We retrospectively analyzed 1008 cancer patients treated with ICIs between 2014 and 2021, gathering comprehensive irAE data spanning their onset, management, and clinical outcomes. Of these patients, 458 (45.4%) experienced a total of 670 irAEs. Skin toxicity emerged as the most prevalent, followed by pneumonitis, hypothyroidism, hepatitis, adrenal insufficiency, and colitis.

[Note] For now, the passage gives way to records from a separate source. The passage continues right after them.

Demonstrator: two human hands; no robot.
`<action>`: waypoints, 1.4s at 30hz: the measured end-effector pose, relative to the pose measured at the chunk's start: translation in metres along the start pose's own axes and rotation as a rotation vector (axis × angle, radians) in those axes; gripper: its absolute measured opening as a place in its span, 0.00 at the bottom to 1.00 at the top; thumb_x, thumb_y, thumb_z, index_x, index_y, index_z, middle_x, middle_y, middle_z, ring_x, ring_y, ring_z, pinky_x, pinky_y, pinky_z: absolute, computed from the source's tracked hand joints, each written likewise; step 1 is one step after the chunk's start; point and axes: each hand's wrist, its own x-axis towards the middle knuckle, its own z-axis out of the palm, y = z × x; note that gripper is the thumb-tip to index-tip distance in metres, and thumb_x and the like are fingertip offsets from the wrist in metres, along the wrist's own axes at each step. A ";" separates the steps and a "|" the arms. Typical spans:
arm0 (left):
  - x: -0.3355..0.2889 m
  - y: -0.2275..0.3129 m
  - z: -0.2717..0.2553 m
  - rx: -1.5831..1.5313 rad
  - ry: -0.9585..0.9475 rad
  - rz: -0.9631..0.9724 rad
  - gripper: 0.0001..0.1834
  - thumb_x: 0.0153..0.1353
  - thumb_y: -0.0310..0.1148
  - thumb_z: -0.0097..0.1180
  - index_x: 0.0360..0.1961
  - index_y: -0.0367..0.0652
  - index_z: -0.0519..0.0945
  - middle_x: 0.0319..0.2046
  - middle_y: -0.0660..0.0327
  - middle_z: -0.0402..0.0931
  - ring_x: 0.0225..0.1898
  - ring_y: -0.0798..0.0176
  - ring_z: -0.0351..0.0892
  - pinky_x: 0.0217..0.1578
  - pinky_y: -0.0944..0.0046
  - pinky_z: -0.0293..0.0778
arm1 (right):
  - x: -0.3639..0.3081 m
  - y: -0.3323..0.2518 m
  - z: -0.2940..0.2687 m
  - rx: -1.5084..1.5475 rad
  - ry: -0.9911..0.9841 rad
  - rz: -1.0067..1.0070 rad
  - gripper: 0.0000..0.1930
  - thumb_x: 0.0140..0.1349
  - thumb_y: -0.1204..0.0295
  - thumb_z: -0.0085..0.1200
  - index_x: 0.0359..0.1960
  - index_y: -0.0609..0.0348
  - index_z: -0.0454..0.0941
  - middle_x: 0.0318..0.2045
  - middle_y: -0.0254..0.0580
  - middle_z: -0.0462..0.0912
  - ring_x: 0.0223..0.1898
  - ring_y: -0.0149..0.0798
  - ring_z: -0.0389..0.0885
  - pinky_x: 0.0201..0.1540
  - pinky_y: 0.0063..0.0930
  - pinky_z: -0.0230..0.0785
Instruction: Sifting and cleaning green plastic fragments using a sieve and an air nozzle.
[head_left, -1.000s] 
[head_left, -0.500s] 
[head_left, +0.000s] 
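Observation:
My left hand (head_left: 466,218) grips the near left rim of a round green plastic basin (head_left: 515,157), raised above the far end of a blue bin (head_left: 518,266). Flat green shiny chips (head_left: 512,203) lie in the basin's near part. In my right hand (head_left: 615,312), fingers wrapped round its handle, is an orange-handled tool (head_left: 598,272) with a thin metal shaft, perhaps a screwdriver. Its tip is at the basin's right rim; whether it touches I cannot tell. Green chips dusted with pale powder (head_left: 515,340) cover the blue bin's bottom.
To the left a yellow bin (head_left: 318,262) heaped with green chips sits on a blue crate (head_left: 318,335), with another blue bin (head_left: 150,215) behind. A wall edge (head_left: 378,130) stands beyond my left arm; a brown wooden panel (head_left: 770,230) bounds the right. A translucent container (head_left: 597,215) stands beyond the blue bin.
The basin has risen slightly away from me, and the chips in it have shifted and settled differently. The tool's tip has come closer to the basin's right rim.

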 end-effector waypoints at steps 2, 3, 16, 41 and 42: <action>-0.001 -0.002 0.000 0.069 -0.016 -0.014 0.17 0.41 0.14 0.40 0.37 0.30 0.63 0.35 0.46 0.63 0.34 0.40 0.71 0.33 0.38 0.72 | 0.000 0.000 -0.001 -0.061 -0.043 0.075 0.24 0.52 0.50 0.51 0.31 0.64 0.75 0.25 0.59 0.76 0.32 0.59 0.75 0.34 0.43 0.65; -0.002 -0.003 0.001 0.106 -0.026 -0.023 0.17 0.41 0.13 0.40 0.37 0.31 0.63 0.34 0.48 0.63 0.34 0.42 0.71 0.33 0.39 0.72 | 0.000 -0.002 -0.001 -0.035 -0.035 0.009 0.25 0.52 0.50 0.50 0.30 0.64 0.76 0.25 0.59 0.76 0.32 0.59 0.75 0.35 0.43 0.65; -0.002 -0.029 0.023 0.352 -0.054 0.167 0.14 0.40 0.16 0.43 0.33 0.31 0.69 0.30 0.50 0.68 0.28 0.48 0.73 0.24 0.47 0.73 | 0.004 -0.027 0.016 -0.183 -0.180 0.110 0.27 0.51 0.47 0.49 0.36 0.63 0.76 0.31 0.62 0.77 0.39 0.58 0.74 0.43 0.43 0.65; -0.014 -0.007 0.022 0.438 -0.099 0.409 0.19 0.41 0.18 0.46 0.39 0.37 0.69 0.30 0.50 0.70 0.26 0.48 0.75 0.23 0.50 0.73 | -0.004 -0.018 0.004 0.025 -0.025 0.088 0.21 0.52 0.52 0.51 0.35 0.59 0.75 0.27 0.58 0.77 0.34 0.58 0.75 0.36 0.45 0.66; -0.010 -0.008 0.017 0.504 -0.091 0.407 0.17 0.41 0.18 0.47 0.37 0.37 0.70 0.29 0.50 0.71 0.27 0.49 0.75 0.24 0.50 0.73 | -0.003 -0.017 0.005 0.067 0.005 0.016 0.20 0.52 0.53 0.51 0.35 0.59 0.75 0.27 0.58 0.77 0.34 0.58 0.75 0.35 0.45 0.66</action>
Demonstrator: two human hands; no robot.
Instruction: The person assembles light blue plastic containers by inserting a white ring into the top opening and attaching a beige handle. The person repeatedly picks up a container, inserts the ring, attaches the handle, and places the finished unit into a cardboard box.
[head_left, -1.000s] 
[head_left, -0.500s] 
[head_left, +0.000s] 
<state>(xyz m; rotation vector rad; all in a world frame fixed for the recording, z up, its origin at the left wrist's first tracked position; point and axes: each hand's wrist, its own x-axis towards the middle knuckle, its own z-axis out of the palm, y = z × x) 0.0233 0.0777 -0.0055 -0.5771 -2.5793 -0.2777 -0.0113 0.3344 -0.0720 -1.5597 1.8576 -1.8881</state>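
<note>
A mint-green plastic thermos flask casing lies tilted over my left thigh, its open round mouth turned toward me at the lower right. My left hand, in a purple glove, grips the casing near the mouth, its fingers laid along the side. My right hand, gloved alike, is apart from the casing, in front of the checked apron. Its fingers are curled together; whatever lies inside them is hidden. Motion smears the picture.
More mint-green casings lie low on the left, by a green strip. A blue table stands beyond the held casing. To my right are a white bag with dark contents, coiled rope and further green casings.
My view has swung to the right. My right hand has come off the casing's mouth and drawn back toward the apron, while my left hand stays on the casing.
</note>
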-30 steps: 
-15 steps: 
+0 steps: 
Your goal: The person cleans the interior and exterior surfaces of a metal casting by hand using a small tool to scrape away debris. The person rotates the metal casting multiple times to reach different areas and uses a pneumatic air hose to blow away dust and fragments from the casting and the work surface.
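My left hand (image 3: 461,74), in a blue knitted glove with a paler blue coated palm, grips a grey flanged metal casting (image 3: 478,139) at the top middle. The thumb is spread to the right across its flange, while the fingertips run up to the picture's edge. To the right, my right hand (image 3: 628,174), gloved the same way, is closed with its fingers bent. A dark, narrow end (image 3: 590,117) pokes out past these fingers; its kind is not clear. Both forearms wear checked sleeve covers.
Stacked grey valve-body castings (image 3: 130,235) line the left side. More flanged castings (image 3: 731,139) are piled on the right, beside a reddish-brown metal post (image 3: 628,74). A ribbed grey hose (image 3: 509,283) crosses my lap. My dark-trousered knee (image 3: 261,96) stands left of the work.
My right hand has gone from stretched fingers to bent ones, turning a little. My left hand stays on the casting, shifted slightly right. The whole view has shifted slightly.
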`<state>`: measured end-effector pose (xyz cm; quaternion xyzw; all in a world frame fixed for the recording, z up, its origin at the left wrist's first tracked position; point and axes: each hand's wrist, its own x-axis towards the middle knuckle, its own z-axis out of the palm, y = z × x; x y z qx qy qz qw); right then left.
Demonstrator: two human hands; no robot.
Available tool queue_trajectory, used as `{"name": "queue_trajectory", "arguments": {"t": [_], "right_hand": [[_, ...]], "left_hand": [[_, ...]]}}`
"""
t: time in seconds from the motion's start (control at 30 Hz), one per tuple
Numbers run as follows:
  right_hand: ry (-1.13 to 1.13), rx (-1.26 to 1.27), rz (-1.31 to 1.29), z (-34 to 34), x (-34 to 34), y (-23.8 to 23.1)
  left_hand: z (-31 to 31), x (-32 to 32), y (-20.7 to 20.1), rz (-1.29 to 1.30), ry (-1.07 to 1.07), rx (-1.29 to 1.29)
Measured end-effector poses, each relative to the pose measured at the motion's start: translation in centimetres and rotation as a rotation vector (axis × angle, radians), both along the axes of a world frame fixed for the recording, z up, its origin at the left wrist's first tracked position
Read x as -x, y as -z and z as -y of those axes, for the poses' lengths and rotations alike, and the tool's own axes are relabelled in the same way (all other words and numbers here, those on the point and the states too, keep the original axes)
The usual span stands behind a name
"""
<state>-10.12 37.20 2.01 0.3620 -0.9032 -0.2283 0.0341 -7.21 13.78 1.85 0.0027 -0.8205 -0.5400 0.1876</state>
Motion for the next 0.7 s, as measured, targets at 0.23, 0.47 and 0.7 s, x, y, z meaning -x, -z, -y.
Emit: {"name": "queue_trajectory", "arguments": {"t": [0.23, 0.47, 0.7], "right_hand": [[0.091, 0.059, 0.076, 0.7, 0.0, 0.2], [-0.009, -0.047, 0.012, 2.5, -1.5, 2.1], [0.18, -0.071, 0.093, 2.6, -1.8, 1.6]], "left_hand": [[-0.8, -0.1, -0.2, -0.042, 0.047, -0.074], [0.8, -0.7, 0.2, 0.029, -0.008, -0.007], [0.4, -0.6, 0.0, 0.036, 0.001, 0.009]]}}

Univariate Kaplan-Meier analysis showed that patients developing irAEs exhibited significantly prolonged overall survival (OS) compared to those who did not (22.1 months vs. 13.2 months, p < 0.0001). Patients administered steroids at a dosage of <2 mg/kg showed comparable prognoses to those without steroid treatment. However, individuals undergoing steroid pulse therapy, particularly for severe pneumonitis and hepatitis, displayed shorter OS (7.8 months vs. 23.4 months, p = 0.016). Moreover, steroid pulse therapy emerged as an adverse prognostic factor in multivariate analysis (hazard ratio: 2.19, 95% confidence interval: 1.34–2.86, p < 0.001).
In conclusion, prompt steroid intervention for irAEs does not compromise prognosis and should be promptly initiated to mitigate toxicity. Nevertheless, pulse therapy for severe cases constitutes a negative prognostic indicator, emphasizing the importance of early detection in managing such irAEs.